Now may be the time to sell your low-basis assets. As stated in the 2017 Tax Cuts and Jobs Act, if you invest the proceeds of such a sale into a qualified opportunity fund, you may be able to defer the tax associated with the sale of such assets and, in certain cases, either cut down on the gain on which you are taxed or eliminate the tax you owe entirely.

How is this possible? Enter “qualified opportunity zones.” Qualified opportunity zones are creatures of the U.S. tax code designed to spur economic development in low-income areas by providing certain forms of tax relief for money invested in qualified opportunity funds.

The 2017 Tax Cuts and Jobs Act created qualified opportunity zones, and governors nominated low-income areas within their state, which were then approved by the Internal Revenue Service for preferential tax treatment. The following map highlights the locations of qualified opportunity zones in Sioux Falls.

Preferential tax treatment is limited to investments in what are known as a qualified opportunity funds or “any investment vehicle which is organized as a corporation or a partnership for the purpose of investing in qualified opportunity zone property (other than another qualified opportunity fund) that holds at least 90 percent of its assets in qualified opportunity zone property.”

Under the framework set out in the 2017 Tax Cuts and Jobs Act, a taxpayer may defer the tax on any gain associated with the sale of property to an unrelated person, so long as within 180 days of such sale, the taxpayer invests such gain in a qualified opportunity fund.
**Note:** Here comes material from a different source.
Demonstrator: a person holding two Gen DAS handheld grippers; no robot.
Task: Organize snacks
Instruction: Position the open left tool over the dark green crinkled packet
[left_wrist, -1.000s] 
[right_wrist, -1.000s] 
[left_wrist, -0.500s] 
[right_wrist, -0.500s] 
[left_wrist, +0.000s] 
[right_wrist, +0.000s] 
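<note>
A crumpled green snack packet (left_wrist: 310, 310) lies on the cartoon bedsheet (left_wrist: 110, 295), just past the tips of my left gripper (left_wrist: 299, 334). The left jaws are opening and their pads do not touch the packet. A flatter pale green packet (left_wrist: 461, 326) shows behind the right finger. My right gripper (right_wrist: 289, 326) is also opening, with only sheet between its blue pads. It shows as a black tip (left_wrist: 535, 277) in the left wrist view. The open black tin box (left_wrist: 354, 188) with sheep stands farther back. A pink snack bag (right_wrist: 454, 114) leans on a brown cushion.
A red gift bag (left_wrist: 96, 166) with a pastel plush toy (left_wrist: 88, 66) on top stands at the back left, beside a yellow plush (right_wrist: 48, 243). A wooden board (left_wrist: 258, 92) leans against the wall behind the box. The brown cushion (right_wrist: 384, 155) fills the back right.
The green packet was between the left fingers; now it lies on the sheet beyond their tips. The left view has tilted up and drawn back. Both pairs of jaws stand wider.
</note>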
Of course, if the taxpayer only invests part of the aforementioned gain in a qualified opportunity fund, the taxpayer may only defer tax on the amount of the gain invested in the qualified opportunity fund.

Qualified opportunity funds may be organized as corporations or partnerships. Limited liability companies also may be organized as qualified opportunity funds if the limited liability company is taxed as either a corporation or partnership.
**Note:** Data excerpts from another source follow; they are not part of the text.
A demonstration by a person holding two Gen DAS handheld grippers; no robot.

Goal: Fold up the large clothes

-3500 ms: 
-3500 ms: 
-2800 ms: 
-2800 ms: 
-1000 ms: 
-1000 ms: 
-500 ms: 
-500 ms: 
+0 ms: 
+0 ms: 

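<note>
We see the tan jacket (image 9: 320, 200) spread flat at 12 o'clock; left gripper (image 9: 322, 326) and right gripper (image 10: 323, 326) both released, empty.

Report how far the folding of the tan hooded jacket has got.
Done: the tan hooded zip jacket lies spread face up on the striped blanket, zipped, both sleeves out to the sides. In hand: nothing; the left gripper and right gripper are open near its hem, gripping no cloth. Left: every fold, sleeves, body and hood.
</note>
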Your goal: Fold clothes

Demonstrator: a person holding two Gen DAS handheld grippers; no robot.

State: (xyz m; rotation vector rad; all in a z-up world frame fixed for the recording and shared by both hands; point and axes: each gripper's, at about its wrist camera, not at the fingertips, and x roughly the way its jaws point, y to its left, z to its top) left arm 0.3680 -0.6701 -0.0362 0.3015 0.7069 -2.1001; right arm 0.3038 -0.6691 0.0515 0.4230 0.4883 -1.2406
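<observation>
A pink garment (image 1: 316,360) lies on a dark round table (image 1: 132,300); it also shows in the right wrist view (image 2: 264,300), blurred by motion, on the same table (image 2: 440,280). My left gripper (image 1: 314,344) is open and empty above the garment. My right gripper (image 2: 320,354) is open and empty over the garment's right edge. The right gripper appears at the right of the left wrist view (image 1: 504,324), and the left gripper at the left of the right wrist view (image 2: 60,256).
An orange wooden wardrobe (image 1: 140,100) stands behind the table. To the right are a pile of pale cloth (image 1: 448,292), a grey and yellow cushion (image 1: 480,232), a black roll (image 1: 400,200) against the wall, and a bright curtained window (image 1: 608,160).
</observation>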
To become a qualified opportunity fund, the corporation, partnership or limited liability company must file IRS Form 8996 with its federal income tax return.

Qualified opportunity funds are required to invest heavily in qualified opportunity zone property. There are three types: qualified opportunity zone stock, qualified opportunity zone partnership interest and qualified opportunity zone business property. Taxpayers may defer tax on any gains subsequently invested in qualified opportunity funds until the earlier of the date the investment in the qualified opportunity fund is sold or exchanged or Dec. 31, 2026. As described more fully below, however, there are incentives for the taxpayer to maintain his or her investment in the qualified opportunity fund.

If the taxpayer holds the qualified opportunity fund investment for at least five years, there is a 10 percent exclusion on the deferred gain, and if held for at least seven years, there is a 15 percent exclusion on the deferred gain.

If the taxpayer holds the qualified opportunity fund investment for at least 10 years, the basis of the investment is deemed to be “equal to the fair market value of such investment on the date the investment is sold or exchanged.” In other words, there is no tax imposed on the deferred gain.

Qualified opportunity zones have the potential to provide numerous tax benefits to taxpayers. This program will continue to evolve over the coming months as the Treasury Department and IRS issue additional rules and guidance.

For information on qualified opportunity zones, contact Matt Bock at [email protected]or visit woodsfuller.com.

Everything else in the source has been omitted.